> _Exercise aim_:
Instruction for the data below: set down exactly the lines from the line with "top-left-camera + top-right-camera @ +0" to the line with "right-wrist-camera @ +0", inclusive, and no others.

> _Material for this task_:

========================

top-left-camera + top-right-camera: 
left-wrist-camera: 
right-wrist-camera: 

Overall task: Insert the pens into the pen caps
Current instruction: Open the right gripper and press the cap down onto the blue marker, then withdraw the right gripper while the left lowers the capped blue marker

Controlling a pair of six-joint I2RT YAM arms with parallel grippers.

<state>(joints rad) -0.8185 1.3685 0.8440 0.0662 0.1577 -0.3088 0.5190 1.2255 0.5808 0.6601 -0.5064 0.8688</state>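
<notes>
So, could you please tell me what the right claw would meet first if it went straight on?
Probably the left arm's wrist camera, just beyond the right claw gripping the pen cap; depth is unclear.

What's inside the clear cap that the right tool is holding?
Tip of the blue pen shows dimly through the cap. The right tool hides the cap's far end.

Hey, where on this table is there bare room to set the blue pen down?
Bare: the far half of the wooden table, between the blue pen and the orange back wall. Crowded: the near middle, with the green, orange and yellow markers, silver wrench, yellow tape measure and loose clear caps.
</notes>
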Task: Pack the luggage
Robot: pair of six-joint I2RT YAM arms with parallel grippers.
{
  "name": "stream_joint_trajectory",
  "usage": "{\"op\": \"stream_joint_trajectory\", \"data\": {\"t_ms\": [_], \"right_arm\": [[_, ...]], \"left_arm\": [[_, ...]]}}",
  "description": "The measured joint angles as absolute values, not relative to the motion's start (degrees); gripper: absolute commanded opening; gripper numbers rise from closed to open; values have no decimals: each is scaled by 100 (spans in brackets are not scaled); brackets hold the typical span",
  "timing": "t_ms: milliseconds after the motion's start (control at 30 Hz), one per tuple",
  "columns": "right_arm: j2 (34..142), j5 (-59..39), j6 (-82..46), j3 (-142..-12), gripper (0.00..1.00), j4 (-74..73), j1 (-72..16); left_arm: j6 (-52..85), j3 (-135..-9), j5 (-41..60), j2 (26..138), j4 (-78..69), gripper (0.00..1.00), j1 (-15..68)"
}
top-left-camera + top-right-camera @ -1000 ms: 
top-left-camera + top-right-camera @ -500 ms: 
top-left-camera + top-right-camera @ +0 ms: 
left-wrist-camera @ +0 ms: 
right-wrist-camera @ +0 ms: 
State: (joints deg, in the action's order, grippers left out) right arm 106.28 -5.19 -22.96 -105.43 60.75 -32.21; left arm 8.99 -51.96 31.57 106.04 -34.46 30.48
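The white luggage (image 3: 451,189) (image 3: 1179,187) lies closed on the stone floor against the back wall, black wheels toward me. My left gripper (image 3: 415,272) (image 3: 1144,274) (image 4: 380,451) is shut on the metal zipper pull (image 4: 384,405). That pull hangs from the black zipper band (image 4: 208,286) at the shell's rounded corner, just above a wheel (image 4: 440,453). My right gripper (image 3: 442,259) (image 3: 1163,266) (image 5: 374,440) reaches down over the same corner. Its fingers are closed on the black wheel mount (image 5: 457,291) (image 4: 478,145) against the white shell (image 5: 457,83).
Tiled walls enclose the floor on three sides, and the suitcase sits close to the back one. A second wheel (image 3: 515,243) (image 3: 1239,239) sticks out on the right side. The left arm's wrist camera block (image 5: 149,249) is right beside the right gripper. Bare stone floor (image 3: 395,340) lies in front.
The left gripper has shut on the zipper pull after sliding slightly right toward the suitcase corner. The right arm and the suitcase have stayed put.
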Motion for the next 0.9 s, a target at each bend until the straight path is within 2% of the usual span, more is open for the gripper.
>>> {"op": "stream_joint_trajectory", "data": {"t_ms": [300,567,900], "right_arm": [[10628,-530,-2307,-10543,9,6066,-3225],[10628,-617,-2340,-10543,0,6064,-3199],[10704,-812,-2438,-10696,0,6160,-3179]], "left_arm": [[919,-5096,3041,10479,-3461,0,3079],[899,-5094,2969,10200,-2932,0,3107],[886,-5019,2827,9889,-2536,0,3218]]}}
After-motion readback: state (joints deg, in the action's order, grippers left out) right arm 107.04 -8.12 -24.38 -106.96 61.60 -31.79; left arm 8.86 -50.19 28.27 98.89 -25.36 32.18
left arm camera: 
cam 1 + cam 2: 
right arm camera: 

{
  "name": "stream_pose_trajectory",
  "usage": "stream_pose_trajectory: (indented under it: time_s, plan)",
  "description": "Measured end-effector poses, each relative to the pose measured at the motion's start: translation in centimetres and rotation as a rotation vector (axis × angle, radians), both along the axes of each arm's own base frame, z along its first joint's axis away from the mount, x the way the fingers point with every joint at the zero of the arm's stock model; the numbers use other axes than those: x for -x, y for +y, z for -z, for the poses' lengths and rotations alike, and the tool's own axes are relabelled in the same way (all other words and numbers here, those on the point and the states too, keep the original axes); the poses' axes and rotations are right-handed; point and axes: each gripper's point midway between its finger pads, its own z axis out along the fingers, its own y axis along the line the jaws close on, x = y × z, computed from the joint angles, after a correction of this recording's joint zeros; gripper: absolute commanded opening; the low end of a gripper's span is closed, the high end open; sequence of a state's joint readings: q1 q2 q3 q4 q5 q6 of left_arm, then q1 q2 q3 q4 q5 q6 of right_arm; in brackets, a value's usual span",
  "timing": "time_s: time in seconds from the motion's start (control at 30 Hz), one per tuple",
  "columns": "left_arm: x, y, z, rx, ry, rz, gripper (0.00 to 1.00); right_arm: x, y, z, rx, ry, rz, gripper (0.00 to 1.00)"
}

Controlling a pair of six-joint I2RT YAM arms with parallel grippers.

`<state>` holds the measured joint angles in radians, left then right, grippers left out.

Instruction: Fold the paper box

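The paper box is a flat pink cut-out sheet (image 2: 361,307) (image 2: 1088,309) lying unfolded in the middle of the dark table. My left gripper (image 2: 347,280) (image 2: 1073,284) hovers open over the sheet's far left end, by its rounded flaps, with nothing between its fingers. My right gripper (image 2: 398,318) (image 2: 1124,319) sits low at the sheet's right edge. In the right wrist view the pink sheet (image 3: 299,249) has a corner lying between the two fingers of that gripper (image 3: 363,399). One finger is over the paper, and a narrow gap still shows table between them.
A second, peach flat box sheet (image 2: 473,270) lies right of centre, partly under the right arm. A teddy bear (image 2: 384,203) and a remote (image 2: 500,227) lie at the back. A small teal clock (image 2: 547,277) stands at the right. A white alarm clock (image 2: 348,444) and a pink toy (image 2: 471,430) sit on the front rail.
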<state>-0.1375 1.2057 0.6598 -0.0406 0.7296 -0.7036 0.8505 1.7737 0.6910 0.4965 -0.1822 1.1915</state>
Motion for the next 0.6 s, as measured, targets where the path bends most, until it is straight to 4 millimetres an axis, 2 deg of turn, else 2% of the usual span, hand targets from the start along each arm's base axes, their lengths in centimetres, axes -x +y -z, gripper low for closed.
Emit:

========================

> _Result below_:
top-left-camera + top-right-camera @ +0 ms: 
left-wrist-camera @ +0 ms: 
right-wrist-camera @ +0 ms: 

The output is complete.